■ **What to work on**
Could every line below be written out exactly as it appears?

■ **Information shown**
-------

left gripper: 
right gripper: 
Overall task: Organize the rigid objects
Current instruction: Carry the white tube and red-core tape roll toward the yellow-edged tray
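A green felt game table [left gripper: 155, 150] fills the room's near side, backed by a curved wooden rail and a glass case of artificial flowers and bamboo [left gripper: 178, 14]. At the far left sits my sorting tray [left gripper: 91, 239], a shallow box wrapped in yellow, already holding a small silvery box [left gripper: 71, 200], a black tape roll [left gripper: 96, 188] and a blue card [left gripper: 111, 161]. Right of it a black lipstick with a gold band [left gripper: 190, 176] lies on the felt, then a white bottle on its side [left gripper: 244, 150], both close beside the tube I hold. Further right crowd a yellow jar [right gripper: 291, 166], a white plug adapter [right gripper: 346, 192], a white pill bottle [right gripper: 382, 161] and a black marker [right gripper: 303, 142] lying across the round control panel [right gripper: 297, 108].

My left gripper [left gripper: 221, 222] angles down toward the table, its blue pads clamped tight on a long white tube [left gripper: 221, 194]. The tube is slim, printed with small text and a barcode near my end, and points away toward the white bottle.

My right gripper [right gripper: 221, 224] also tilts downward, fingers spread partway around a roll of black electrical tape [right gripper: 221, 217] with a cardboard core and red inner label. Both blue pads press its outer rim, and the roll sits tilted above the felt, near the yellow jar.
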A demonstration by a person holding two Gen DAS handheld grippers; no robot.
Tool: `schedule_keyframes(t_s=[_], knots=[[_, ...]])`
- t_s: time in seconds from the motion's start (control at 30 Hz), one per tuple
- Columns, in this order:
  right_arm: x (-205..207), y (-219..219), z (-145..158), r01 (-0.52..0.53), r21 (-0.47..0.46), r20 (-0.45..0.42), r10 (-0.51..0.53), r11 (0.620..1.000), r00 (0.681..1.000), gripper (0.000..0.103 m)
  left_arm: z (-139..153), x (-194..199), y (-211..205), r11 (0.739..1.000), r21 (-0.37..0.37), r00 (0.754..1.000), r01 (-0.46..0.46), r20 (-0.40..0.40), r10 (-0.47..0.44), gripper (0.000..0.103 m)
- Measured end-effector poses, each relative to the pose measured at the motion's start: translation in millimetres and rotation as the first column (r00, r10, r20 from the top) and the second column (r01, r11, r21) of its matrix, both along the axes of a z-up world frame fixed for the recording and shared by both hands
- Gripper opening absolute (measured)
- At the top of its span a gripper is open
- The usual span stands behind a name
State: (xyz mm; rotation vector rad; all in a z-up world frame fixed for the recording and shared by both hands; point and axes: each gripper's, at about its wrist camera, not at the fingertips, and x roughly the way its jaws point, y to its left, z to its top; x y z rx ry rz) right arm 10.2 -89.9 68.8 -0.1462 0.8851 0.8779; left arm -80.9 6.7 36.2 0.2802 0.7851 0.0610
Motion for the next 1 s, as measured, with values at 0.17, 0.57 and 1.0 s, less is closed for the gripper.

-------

■ **Response below**
left gripper: 
right gripper: 
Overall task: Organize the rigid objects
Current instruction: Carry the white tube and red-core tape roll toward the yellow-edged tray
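A green felt game table [left gripper: 155, 150] fills the room's near side, backed by a curved wooden rail and a glass case of artificial flowers and bamboo [left gripper: 178, 14]. At the far left sits my sorting tray [left gripper: 91, 239], a shallow box wrapped in yellow, already holding a small silvery box [left gripper: 71, 200], a black tape roll [left gripper: 96, 188] and a blue card [left gripper: 111, 161]. Right of it a black lipstick with a gold band [left gripper: 190, 176] lies on the felt, then a white bottle on its side [left gripper: 244, 150], both close beside the tube I hold. Further right crowd a yellow jar [right gripper: 291, 166], a white plug adapter [right gripper: 346, 192], a white pill bottle [right gripper: 382, 161] and a black marker [right gripper: 303, 142] lying across the round control panel [right gripper: 297, 108].

My left gripper [left gripper: 221, 222] angles down toward the table, its blue pads clamped tight on a long white tube [left gripper: 221, 194]. The tube is slim, printed with small text and a barcode near my end, and points away toward the white bottle.

My right gripper [right gripper: 221, 224] also tilts downward, fingers spread partway around a roll of black electrical tape [right gripper: 221, 217] with a cardboard core and red inner label. Both blue pads press its outer rim, and the roll sits tilted above the felt, near the yellow jar.
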A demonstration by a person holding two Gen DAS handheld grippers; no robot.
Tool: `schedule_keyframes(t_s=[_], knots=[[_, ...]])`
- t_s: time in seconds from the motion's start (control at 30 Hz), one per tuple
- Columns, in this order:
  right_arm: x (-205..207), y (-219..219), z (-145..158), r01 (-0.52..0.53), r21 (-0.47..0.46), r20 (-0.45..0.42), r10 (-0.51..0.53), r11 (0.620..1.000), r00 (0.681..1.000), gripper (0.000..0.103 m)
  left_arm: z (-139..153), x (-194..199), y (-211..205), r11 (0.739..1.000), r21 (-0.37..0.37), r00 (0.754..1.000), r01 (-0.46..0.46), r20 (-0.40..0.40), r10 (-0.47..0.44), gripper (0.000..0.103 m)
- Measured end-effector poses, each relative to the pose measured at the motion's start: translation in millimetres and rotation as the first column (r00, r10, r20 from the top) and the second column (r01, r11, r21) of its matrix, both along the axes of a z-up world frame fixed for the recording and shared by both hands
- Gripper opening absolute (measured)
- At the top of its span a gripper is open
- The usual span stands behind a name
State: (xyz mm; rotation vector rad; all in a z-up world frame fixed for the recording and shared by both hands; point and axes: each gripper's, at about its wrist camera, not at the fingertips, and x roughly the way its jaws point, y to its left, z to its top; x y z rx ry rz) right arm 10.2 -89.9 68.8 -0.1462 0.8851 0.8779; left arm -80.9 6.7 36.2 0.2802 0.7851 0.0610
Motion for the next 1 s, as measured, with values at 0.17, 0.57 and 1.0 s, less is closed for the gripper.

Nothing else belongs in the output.